Thursday, April 15th, 2010

I have a few favorite ads I like to point to as bad examples of marketing to the older senior crowd (75+). One shows a 60 something very buff man in a bathing suit standing beside his surf board. The project in question is not an active adult golf community on the west coast of Vancouver Island where the picture might just be barely plausible (although the buff man would have to be wearing a wetsuit to withstand the cold water) — it is a supportive housing project where people get two meals a day, weekly laundry, housekeeping, and an emergency response system. No one remotely resembling this man lives in the project, or will ever live in the project. Another of my favorites pictures is of a youngish couple (65-70 I’d guess) in full Mexican regalia, clearly ready to party.
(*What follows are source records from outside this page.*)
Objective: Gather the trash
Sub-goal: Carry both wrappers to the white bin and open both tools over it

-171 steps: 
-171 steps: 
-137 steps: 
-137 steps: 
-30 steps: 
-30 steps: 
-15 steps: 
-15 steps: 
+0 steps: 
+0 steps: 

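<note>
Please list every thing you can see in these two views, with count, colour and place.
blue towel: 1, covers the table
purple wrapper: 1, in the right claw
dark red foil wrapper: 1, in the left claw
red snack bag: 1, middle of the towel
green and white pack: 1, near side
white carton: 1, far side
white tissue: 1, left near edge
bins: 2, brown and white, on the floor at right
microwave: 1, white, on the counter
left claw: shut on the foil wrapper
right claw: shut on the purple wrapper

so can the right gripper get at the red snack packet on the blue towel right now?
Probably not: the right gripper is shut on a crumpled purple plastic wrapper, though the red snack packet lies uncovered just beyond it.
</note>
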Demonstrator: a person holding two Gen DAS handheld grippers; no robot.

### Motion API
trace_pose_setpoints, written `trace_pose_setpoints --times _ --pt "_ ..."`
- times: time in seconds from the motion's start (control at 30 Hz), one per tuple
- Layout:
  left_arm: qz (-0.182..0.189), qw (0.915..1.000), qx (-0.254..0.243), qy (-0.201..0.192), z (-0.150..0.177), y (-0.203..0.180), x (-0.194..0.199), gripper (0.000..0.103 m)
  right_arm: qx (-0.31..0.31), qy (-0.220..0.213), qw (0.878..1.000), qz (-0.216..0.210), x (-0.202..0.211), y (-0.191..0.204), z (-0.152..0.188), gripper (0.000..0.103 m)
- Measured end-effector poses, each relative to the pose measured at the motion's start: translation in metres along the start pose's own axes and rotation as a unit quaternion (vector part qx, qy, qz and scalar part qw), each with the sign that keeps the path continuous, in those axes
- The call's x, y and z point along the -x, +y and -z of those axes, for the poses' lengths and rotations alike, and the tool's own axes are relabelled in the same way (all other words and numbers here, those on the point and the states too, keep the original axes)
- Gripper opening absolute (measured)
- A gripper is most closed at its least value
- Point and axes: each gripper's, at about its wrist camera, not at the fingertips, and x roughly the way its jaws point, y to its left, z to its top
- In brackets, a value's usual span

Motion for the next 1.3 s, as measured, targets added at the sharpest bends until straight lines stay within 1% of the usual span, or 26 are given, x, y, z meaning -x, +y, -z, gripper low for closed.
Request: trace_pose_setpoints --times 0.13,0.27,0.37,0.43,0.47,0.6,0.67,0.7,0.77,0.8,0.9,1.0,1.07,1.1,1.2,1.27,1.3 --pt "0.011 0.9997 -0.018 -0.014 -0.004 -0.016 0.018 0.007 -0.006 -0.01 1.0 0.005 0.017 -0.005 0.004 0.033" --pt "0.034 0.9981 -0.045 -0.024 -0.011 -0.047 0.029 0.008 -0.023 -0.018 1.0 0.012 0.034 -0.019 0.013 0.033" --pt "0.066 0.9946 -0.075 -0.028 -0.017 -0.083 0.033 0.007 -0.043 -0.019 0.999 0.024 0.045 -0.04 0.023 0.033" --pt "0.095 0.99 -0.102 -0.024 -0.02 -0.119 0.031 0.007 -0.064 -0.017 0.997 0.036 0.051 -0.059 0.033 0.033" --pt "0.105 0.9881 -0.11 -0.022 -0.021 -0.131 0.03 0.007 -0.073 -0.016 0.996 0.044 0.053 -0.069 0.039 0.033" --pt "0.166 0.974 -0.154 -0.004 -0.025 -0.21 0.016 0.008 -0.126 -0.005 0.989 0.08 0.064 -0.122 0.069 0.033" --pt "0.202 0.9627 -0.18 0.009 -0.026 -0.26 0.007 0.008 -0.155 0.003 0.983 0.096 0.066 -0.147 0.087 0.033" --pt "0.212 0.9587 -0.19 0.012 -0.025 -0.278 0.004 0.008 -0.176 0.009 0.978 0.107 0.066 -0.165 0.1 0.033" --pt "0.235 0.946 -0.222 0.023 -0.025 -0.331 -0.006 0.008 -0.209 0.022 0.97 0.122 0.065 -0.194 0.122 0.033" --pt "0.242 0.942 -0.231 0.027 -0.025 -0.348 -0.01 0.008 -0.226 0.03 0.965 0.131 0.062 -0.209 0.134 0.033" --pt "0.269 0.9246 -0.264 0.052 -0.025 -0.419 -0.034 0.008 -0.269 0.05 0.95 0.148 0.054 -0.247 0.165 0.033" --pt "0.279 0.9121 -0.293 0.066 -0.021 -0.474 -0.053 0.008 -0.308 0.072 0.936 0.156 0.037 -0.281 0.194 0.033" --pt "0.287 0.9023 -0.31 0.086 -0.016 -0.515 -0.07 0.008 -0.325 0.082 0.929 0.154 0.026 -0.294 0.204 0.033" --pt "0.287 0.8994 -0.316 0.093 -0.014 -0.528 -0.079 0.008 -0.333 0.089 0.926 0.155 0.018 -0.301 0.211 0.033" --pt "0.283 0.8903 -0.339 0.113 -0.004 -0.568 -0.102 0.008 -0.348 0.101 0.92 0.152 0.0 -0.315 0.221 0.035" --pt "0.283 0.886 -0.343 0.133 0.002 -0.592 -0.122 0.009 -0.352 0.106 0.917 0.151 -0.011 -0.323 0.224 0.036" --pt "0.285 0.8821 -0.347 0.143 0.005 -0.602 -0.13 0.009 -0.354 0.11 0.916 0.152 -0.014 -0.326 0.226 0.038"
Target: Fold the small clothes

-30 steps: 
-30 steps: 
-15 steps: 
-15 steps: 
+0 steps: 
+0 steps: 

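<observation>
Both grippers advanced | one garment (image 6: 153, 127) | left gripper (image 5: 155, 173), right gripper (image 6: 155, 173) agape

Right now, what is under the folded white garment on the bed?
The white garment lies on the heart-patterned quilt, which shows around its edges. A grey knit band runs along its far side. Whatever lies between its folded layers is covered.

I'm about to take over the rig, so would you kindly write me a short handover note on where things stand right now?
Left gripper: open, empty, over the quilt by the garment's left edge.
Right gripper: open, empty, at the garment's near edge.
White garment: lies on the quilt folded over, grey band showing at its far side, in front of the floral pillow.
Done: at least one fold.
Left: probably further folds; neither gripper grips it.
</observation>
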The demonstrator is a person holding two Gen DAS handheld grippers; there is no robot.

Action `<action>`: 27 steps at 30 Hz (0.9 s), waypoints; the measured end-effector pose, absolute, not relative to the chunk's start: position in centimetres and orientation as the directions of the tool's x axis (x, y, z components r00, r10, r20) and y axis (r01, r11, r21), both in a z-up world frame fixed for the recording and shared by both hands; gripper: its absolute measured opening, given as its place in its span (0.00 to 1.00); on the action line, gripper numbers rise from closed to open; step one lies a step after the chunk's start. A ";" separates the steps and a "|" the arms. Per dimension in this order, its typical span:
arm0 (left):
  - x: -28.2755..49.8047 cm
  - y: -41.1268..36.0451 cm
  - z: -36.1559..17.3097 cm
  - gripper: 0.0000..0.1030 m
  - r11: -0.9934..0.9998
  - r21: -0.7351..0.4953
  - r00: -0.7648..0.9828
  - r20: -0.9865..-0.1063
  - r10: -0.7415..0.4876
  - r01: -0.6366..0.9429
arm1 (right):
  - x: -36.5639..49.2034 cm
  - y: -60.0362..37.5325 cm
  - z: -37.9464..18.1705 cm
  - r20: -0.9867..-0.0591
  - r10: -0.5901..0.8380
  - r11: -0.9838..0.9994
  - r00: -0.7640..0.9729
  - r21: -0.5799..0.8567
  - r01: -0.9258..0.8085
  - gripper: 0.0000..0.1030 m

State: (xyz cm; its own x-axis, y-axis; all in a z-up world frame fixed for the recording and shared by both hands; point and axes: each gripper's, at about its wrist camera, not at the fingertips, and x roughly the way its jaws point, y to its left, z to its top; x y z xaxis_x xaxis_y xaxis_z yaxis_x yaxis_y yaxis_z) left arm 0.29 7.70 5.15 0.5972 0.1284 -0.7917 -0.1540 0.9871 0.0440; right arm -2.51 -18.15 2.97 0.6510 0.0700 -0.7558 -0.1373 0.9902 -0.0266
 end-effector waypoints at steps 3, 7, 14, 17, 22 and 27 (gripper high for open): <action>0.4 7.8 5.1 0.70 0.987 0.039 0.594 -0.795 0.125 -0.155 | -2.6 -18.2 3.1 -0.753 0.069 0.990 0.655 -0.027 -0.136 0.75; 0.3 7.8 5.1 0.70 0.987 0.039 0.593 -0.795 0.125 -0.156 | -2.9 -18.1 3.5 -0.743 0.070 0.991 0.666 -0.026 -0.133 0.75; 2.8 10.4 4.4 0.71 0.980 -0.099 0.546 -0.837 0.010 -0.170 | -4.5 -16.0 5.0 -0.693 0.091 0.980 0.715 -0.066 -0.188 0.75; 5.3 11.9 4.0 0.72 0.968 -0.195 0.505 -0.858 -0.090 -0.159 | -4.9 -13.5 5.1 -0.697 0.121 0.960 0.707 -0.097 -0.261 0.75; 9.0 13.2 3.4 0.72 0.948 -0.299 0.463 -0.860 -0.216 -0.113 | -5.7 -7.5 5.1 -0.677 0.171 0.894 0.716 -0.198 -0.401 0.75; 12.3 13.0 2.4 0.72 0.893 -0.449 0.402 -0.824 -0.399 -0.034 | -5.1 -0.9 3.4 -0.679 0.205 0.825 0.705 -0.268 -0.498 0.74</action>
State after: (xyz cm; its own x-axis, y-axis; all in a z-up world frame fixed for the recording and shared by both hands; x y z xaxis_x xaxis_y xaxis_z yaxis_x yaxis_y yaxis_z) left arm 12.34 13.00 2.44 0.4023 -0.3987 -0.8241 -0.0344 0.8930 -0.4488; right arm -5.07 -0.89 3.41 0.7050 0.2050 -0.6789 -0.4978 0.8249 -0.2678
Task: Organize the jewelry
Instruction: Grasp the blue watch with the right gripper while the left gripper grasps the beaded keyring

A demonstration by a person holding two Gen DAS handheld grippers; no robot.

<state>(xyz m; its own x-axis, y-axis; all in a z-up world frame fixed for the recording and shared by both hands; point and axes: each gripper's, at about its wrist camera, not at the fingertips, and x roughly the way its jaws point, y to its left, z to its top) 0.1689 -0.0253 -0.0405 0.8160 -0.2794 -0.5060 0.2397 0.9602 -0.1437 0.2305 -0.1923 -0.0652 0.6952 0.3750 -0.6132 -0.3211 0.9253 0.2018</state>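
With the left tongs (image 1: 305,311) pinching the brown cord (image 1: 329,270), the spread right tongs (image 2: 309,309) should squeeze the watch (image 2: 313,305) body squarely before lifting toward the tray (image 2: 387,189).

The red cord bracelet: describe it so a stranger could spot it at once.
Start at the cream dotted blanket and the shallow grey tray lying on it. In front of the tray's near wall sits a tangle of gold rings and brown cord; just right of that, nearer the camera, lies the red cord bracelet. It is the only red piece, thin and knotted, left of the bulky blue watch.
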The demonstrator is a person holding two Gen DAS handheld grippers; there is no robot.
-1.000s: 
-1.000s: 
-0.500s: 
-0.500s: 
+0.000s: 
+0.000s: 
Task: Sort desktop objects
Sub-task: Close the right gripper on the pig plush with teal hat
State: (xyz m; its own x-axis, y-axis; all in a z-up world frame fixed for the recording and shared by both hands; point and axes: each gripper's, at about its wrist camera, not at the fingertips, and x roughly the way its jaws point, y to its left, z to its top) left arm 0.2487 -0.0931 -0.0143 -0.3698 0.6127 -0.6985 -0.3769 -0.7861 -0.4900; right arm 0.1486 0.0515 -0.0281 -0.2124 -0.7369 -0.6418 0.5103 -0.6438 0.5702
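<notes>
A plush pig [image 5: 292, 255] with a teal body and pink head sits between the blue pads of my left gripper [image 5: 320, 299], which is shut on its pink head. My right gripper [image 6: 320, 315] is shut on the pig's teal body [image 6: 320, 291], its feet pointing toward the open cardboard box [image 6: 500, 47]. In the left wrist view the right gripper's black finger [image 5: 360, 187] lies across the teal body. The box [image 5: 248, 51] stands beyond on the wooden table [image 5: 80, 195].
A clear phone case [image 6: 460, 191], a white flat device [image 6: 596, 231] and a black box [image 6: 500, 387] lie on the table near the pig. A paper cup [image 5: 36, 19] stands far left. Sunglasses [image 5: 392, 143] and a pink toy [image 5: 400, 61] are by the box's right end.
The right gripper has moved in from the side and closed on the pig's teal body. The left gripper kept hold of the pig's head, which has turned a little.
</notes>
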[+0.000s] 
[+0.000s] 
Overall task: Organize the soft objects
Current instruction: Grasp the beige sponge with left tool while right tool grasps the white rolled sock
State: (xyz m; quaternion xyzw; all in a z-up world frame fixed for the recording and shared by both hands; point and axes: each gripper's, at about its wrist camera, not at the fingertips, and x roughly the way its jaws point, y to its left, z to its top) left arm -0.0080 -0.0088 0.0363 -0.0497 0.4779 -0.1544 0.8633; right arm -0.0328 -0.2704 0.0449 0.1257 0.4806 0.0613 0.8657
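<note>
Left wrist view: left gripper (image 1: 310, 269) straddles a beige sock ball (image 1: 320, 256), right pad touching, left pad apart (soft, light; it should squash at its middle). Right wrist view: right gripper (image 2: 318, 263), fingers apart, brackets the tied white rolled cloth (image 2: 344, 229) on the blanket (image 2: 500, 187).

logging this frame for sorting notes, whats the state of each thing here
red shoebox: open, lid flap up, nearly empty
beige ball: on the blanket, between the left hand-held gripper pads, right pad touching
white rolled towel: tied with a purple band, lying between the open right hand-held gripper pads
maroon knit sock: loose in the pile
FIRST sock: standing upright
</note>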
Those ads won’t appeal to the real target market (generally 80 year old widows), and if by chance a surfer should show up at the door he will know instantly that he is in the wrong place.  Active, independent seniors do not generally want to live in places where many residents are frailer than they are. Confusing or misleading ads serve no useful purpose whatsoever.

Sometimes ads feature the wrong people with the best of intentions. For example, a non-profit project I know included pictures of visible minorities in their ads for a while, trying to convey the message that they were an inclusive and welcoming project. Obviously that is a laudable goal, but the fact that there were almost no visible minorities in that particular community meant running the risk of not appealing to the true target market.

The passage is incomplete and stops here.